Roberson insists that the artist doesn’t want his handsome dreidel to sit idle in a display case: “He always says, ‘You don’t just look at it, you play with it.’ ”

Ten minutes from the Skirball is the Getty Center and its store--or at least the Getty parking structure. The Getty shop is really a bookstore, one with hundreds of art and other books, with a relatively small selection of additional merchandise. Since the Getty is the one Los Angeles institution that non-Angelenos are currently most curious about, it is a good place to shop for people who would love to have some tchotchke with a Getty connection.

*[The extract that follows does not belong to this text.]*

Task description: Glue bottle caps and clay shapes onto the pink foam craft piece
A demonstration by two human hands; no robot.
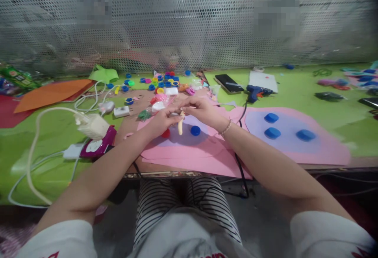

Probably to accommodate kids eager for a souvenir, the shop carries lots of small, inexpensive items that feature an image of the tram that takes visitors from the parking structure below to the galleries at the top of the hill. The trams are actually whiter than Ricky Martin’s teeth, but the people movers on these patches, magnets, key chains, coin purses and backpacks are all the colors of the kindergarten palette.

One nifty little stocking stuffer is a pop-up card featuring the replica Roman villa that houses the original Getty museum in Malibu (there is one of the hilltop complex as well). I can’t imagine who would want one, but you can also buy a 2- by 2-inch or 4- by 4-inch square of the very travertine stone that covers much of the museum and the surrounding plaza.

Two shows at the Getty seem especially resonant for the season. Up through Jan. 7, “Raphael and His Circle: Drawings From Windsor Castle” is a rare opportunity to see ageless works on paper by this Renaissance giant.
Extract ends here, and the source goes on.